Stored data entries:
-------
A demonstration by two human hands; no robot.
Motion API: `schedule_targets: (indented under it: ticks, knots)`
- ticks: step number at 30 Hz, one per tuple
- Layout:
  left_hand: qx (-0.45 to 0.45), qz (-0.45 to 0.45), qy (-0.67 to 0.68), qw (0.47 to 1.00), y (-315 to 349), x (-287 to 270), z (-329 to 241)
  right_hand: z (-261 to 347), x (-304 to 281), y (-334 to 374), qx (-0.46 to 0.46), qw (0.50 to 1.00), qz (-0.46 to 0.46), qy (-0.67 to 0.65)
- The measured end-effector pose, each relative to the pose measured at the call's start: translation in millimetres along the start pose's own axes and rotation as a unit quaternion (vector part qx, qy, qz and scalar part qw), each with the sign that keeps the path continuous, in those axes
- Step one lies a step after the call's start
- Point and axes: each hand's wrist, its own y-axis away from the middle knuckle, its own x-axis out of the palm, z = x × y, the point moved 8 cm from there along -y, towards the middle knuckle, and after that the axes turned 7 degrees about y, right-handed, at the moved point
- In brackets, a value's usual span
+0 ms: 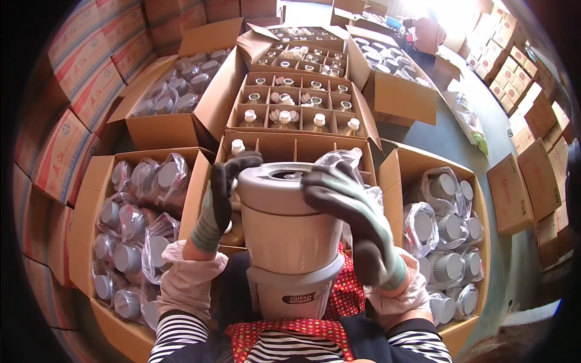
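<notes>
A large grey lidded canister [289, 239] stands upright close against my body, with a wide round lid, a ring around its lower part and a dark label below. My left hand [221, 189], in a dark-palmed glove, is at the canister's left side, its fingers bent toward the lid rim. Over the right edge of the lid lies my right hand [351, 209], gloved alike, its fingers curved around the rim. Just beyond is an open divided carton [266, 140] with a white-capped bottle [238, 146] and clear plastic wrap [345, 158], partly hidden by the canister.
Open cartons of plastic-wrapped, grey-capped containers stand at left [127, 257] and right [448, 228]. Farther off, divided cartons hold glass bottles [284, 120]. Stacked printed boxes [75, 78] line the left. Folded cardboard [511, 193] stands at right; another person [427, 37] is at the back.
</notes>
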Motion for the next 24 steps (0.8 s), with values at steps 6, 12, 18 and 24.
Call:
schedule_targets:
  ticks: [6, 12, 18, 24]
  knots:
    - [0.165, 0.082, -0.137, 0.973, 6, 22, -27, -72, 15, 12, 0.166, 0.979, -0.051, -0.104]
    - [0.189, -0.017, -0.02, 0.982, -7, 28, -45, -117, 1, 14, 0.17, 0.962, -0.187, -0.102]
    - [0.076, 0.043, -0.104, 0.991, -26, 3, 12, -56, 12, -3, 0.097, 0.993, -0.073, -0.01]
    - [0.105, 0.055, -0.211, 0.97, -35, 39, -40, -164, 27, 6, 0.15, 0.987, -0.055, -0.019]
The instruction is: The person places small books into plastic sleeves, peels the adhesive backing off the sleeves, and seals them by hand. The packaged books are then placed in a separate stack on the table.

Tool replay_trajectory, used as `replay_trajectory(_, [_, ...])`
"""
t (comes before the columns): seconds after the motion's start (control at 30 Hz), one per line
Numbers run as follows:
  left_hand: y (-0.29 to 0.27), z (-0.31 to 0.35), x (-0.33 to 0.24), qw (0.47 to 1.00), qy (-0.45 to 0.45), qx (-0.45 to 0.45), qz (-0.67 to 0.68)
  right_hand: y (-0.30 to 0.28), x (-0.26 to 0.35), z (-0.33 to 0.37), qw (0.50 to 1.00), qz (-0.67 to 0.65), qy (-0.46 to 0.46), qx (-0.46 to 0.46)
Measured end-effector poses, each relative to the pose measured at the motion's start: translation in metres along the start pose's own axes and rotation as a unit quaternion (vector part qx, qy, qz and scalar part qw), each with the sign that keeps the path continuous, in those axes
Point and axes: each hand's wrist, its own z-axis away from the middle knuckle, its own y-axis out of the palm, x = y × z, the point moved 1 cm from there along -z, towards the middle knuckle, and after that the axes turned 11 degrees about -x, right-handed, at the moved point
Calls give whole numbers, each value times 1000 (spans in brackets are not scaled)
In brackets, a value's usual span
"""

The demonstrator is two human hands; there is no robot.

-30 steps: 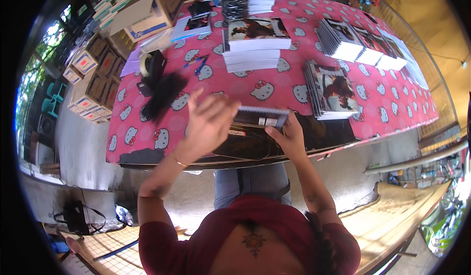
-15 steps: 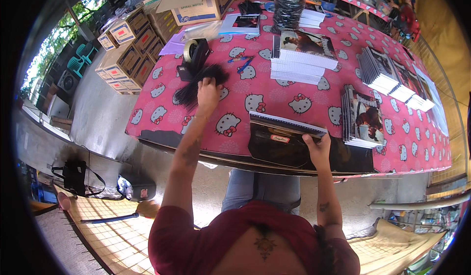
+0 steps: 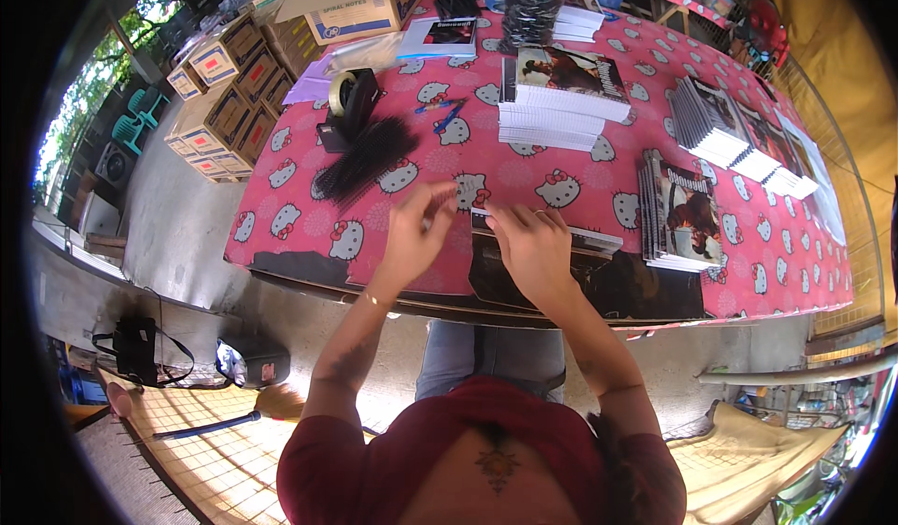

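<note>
In front of me a notebook with a dark cover lies at the table's near edge, its white page edge facing away. My right hand is closed at its left end, thumb and fingers pinching the corner. Just left of that corner is my left hand, fingers drawn together in a pinch; whatever they hold is too thin or blurred to name. Farther left lies a loose bundle of black spiral binding coils, against a black tape dispenser with a clear roll.
Stacks of printed booklets stand at the centre, at the right and farther right. A blue pen lies beyond the coils. A wrapped bundle of black coils stands at the back, near an open carton.
My left hand has left the coil bundle and come right, to the notebook's left end. My right hand has slid from the notebook's right end to its left corner.
</note>
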Motion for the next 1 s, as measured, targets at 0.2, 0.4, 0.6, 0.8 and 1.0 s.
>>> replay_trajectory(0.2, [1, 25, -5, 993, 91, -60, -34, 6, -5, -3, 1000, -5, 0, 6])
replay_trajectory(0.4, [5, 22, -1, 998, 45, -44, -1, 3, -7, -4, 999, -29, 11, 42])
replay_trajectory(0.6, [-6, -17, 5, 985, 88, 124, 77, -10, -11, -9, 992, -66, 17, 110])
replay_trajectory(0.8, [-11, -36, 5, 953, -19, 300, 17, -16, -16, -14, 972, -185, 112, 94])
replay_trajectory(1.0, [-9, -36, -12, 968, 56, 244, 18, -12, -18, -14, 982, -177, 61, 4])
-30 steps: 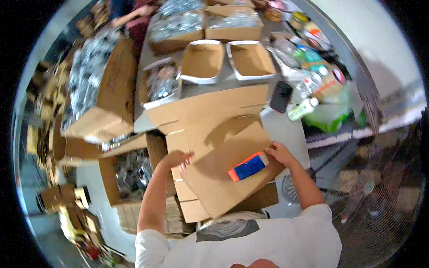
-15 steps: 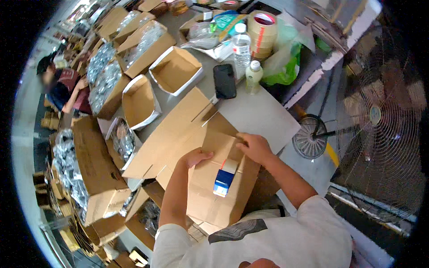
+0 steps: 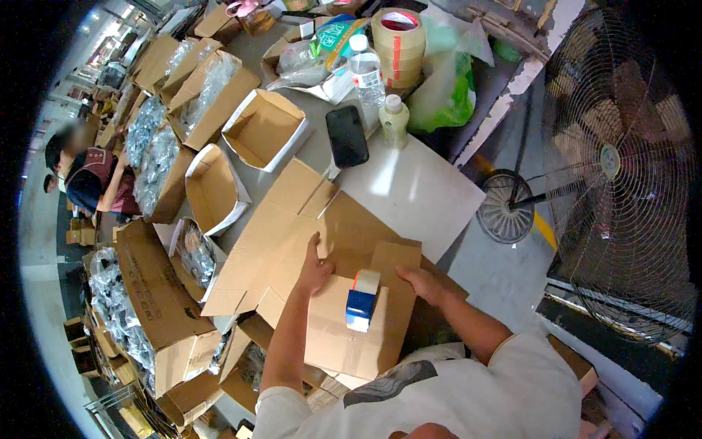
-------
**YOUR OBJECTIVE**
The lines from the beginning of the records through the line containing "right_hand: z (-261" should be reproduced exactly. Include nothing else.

**RESPONSE FOR THIS EXERCISE**
A demonstration by two human hands; no robot.
Motion API: `schedule_targets: (indented under it: ticks, knots)`
- ticks: step number at 30 Hz, one per tuple
- Layout:
  left_hand: qx (-0.45 to 0.45), qz (-0.45 to 0.45), qy (-0.67 to 0.68), qw (0.47 to 1.00), y (-315 to 349), x (-287 to 270), z (-329 to 241)
  right_hand: z (-261 to 347), x (-304 to 281), y (-334 to 374), qx (-0.46 to 0.46), qw (0.50 to 1.00), qz (-0.46 to 0.46), qy (-0.67 to 0.65)

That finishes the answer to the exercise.